**Work to complete:** All of the data below should be output exactly as given.

**Information supplied:**

· · · · ·

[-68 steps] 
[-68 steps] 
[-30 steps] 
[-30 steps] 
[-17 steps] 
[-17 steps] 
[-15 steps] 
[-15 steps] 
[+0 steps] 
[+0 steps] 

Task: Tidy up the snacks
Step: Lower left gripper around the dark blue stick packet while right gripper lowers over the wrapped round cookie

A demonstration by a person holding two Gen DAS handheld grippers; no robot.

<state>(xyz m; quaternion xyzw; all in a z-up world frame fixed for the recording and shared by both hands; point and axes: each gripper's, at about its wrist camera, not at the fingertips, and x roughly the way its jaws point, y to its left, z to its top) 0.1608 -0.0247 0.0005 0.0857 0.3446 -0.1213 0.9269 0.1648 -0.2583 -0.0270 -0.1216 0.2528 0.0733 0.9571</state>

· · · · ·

**Exercise answer:**
[-68 steps] 
[-68 steps] 
[-30 steps] 
[-30 steps] 
[-17 steps] 
[-17 steps] 
[-15 steps] 
[-15 steps] 
[+0 steps] 
[+0 steps] 

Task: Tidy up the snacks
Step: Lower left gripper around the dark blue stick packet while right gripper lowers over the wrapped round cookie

A demonstration by a person holding two Gen DAS handheld grippers; no robot.

<state>(xyz m; quaternion xyzw; all in a z-up world frame fixed for the recording and shared by both hands; point and axes: each gripper's, at about its wrist camera, not at the fingertips, and x roughly the way its jaws point, y to its left, z to its top) 0.1608 -0.0247 0.0005 0.0857 0.3446 -0.1213 0.9269 0.1648 -0.2583 -0.0270 -0.1216 0.2528 0.0733 0.9571</state>

No more output will be given for this exercise.